Conservative Forces Now Sniping At @khairykj

(KL Chronicle) – Youth and Sports Minister Khairy Jamaluddin (pix) may face an uphill task in defending the Umno Youth chief post in October as conservative forces within the party are seen to be undermining him.

Umno sources said former prime minister Tun Dr Mahathir Mohamad’s latest statement on the admission of youths into the party was yet another subtle attempt to discredit Khairy.

“Mahathir’s statement was directed towards Khairy, who is seen by certain quarters as being too liberal in his views concerning Malay rights,” said a source.

Mahathir warned the ruling party against youths who may have absorbed “western liberal ideas from abroad” on issues such as equality, human rights and the Western concept of justice.
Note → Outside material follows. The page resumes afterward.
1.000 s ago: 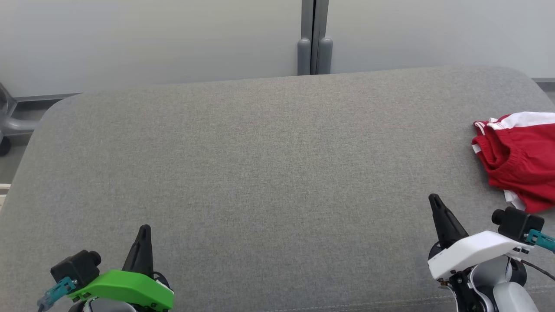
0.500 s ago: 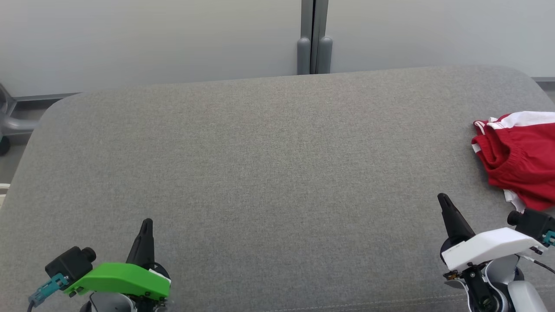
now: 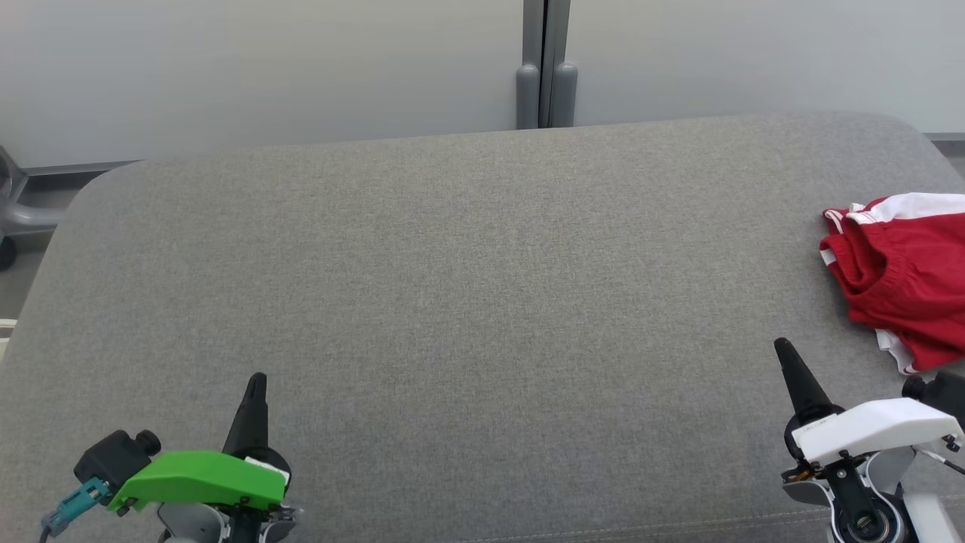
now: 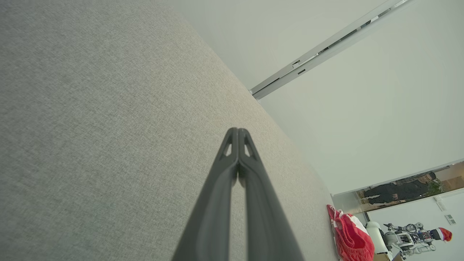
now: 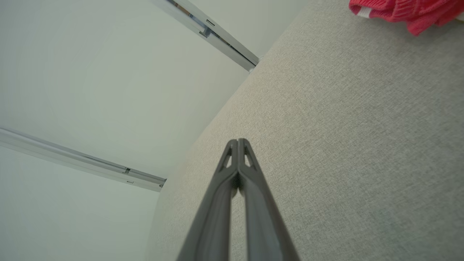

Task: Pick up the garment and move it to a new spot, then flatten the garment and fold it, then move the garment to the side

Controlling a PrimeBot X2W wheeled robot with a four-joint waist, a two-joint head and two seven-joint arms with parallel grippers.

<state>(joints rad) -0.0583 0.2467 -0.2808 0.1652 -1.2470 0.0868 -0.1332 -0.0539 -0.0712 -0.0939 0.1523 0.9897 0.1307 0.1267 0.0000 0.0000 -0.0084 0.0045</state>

“If they [liberal-minded youths] join Umno, there is a big possibility that Umno would no longer be a party that fights for race, religion and country, but will be a Western-style liberal party.

“Therefore, if we are to accept them, they need to be told of the true position of Malays,” said Mahathir, who urged youths to instead learn Malay politics, as reported by Utusan Malaysia.

Mahathir added that Umno needs new faces in its leadership to help convince people that the party has changed and shed its image that it is corrupt.

The former Umno president’s statement also came in the wake of an apparent grassroots support for first-term Malacca Chief Minister Datuk Idris Haron to throw his hat into the ring and challenge Khairy for the wing’s top post.

When contacted, Umno Youth exco member Lokman Noor Adam said he partly agrees with Mahathir’s views that there is a certain segment of youths, particularly those educated abroad, who adopts an “extremely open and liberal” attitude.

“Based on my experience in Umno Youth, there are students abroad who still possess a very strong Malay identity,” he said.

Ariff Yasir Zulkafli, a delegate representing the Umno Overseas Club from Tokyo, had caused a stir during the party’s annual general assembly last year when he broke into tears singing a song – Anak Kecil Main Api – which tells the tale of Malays allegedly sidelined on their own land due to internal strife.

While Khairy’s efforts to project a more inclusive stance is commendable, Lokman said the party as a whole must strive to consolidate its support base among the Malay community.

“We must try and use various strategies to win a war,” said Lokman in reference to outcome of the 13th general election which saw Malay votes split between Umno and opposition Pakatan Rakyat.

Lokman, who is in the running to contest for the Umno Youth deputy chief position, said Umno should not “privatise” its responsibility as spokesperson for the Malays to right-wing NGOs.

He also claimed that DAP’s meteoric rise within Pakatan was due to its ability to convince the Chinese community that it is the only party which can “champion their rights” – contrary to its multi-racial stand.

“There is now a leakage in [support for] Umno because there are Malays who have turned away and supported the opposition,” said Lokman, adding that Umno should focus on consolidating support from the Malays because there is no way it can be more “liberal” than PKR.

“Even if Umno is to veer towards the middle ground, the liberals will still support the more liberal party [PKR],” he claimed.

Asked whether he supports the rising right-wing voices within Umno, Lokman, however, stressed that upholding the rights of the Malay community is not a licence to oppress or discriminate against others.

Mahathir’s apparent dismissal of universal values such as “equality, human rights and the Western concept of justice” within Umno may be seen as slamming the door shut on moderate voices to rise through its ranks.

Umno, as captain of the ruling Barisan Nasional, has powers to steer the country towards the middle ground, or push it to the far right.

It is hoped that this reality will hit home among candidates vying for the various positions; instead of just looking to secure their own political future.